Task to carry out. Filter the entries, keeping every line with the string "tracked".

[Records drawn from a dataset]

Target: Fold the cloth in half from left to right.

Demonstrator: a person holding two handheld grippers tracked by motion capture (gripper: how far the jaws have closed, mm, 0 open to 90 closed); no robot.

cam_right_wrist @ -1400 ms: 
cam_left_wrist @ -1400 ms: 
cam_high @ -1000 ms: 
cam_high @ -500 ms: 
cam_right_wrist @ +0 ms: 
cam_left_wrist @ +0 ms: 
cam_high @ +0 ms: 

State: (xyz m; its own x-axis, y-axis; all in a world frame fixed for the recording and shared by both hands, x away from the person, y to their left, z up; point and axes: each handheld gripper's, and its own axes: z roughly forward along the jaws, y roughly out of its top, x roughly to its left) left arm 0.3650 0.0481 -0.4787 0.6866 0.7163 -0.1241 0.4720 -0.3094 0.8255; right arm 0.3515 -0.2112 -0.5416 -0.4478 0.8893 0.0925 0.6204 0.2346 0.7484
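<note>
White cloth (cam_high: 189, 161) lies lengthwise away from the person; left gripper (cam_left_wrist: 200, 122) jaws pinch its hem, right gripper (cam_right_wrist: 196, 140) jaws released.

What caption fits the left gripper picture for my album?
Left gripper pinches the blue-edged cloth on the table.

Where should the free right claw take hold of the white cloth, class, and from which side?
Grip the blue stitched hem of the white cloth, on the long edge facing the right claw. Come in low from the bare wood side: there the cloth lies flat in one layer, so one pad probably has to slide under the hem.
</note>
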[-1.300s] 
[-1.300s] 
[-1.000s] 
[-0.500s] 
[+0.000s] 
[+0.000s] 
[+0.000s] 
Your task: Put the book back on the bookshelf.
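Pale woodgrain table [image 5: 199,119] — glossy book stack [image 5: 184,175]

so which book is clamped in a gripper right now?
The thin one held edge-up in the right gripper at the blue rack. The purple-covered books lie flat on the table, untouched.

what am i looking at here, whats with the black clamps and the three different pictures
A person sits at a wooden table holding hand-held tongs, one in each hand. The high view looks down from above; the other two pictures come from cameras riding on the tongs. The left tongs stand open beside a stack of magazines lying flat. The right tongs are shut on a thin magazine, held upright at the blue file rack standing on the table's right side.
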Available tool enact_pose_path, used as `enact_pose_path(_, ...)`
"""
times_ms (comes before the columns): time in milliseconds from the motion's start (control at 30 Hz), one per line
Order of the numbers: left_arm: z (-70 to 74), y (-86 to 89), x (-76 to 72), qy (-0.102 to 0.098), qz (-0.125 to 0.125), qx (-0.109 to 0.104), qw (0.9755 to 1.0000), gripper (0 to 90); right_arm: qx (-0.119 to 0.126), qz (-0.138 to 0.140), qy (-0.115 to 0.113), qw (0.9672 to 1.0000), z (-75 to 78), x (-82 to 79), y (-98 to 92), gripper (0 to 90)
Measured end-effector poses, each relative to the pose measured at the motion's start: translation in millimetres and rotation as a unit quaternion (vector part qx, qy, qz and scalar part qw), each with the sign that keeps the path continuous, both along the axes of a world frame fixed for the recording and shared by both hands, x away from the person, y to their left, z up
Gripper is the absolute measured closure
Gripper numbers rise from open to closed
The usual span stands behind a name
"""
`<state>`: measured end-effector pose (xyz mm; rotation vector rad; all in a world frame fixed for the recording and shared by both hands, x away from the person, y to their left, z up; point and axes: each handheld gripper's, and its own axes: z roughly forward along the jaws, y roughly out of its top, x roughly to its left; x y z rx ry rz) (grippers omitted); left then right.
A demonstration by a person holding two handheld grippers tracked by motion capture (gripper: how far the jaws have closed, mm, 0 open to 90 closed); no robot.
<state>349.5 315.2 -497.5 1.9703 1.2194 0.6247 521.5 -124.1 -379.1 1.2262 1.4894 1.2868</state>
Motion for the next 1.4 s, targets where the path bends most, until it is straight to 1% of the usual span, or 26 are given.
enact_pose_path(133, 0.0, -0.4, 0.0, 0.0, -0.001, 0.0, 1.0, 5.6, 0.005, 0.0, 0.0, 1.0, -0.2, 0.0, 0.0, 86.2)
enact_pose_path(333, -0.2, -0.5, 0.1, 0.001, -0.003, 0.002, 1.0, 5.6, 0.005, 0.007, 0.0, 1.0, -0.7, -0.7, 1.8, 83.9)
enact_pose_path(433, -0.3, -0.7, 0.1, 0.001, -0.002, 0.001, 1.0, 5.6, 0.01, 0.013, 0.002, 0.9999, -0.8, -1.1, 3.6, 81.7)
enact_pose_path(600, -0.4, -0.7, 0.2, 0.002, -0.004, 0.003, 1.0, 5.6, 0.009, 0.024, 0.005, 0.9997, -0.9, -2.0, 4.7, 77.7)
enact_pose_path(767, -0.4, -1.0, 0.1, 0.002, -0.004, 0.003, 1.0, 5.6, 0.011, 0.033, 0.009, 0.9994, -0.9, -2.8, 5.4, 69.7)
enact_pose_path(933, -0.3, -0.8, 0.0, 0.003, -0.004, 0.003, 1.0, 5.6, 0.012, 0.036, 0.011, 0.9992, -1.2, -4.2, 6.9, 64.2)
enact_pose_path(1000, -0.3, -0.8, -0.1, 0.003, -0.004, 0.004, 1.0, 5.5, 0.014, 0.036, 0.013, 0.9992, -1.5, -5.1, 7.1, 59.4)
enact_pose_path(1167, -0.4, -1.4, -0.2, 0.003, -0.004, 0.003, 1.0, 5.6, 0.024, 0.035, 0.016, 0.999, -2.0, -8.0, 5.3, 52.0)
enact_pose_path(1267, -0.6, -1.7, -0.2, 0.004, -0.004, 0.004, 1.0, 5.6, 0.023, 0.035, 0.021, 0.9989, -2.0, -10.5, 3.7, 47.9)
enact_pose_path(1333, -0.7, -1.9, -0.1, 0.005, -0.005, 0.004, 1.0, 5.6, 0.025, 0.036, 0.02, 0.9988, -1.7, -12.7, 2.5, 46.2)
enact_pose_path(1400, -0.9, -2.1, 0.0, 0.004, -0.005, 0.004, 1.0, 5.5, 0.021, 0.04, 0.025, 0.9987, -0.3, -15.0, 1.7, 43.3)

Solution.
Demonstrator: a person holding two handheld grippers tracked by motion capture (gripper: how far the jaws have closed, mm, 0 open to 90 closed); no robot.
A demonstration by a person holding two handheld grippers tracked by motion capture (gripper: how far the jaws have closed, mm, 0 open to 90 closed); no robot.

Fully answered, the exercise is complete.